When a phone call from out of the blue brings Leo (Joey Millin) back into contact with his sister, Virginia (Madison West), long estranged from her family due to years of drug abuse, he arrives to find her alone in a bare apartment in the midst of an apparent overdose. After the convulsions and nausea subside, Virginia insists to Leo that she has been clean for 8 months due to the help of a mysterious group. She confides to her cynical brother that her edginess and paranoia actually stem from a sinister ritual conducted by the group that took her in at her lowest and eventually revealed themselves to be a cult. This curse bound her emotions and physical sensations to a man she has never met before.
With his marriage on the rocks, Leo has his own demons to face. Nonetheless, he is reluctantly persuaded by Virginia to embark on a cross-country road trip to track down this shadowy stranger under the caveat that if he’s nowhere to be found and it’s all in her head, she’ll go to rehab. However, as their date with destiny draws nearer, Leo begins to suspect his sister’s tall tale might have some substance.

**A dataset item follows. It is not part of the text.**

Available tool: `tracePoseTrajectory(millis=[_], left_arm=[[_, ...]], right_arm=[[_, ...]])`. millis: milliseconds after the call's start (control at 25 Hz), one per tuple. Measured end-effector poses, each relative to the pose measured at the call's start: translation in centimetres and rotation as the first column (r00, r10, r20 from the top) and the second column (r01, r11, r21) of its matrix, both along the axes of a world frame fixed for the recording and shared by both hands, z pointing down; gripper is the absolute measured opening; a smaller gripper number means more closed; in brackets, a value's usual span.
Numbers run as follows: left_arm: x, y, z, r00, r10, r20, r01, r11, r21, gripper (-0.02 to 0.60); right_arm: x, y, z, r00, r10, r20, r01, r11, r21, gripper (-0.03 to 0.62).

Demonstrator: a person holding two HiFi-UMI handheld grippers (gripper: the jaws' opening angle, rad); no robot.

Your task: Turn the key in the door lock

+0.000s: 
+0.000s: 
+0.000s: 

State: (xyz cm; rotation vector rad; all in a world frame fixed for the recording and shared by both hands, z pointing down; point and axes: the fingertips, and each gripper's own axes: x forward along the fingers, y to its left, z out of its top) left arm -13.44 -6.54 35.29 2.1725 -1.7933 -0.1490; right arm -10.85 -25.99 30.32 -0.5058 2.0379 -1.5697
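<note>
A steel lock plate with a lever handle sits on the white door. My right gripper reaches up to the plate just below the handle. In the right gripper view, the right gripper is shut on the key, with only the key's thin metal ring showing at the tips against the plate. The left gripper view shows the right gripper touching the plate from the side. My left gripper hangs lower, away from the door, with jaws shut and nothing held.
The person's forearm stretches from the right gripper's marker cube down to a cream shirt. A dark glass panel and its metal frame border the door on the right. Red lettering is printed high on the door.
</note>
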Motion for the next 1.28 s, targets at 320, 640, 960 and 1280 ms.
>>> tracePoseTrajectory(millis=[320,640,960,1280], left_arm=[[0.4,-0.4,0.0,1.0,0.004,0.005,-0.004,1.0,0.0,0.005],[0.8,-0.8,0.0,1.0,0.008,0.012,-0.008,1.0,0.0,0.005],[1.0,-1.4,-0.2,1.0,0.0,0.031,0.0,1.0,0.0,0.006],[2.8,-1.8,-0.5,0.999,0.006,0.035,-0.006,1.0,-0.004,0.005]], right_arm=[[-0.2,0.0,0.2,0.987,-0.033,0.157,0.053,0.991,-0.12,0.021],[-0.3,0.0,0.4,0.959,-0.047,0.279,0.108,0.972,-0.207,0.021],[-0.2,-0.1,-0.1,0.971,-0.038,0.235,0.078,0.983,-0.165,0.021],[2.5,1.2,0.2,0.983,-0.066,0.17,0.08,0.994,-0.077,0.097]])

Threshold, the second feature from co-directors Powell Robinson, Patrick R Young and producer Lauren Bates, following their debut Bastard (2015), was improvised and shot on two iPhones over the course of a 12-day road trip with a crew of just three. The results are an inventive and compelling psychological thriller with hints of the supernatural that recalls such indie cult classics as Ben Wheatley’s Kill List (2011) and Justin Benson and Aaron Moorhead’s Resolution (2013).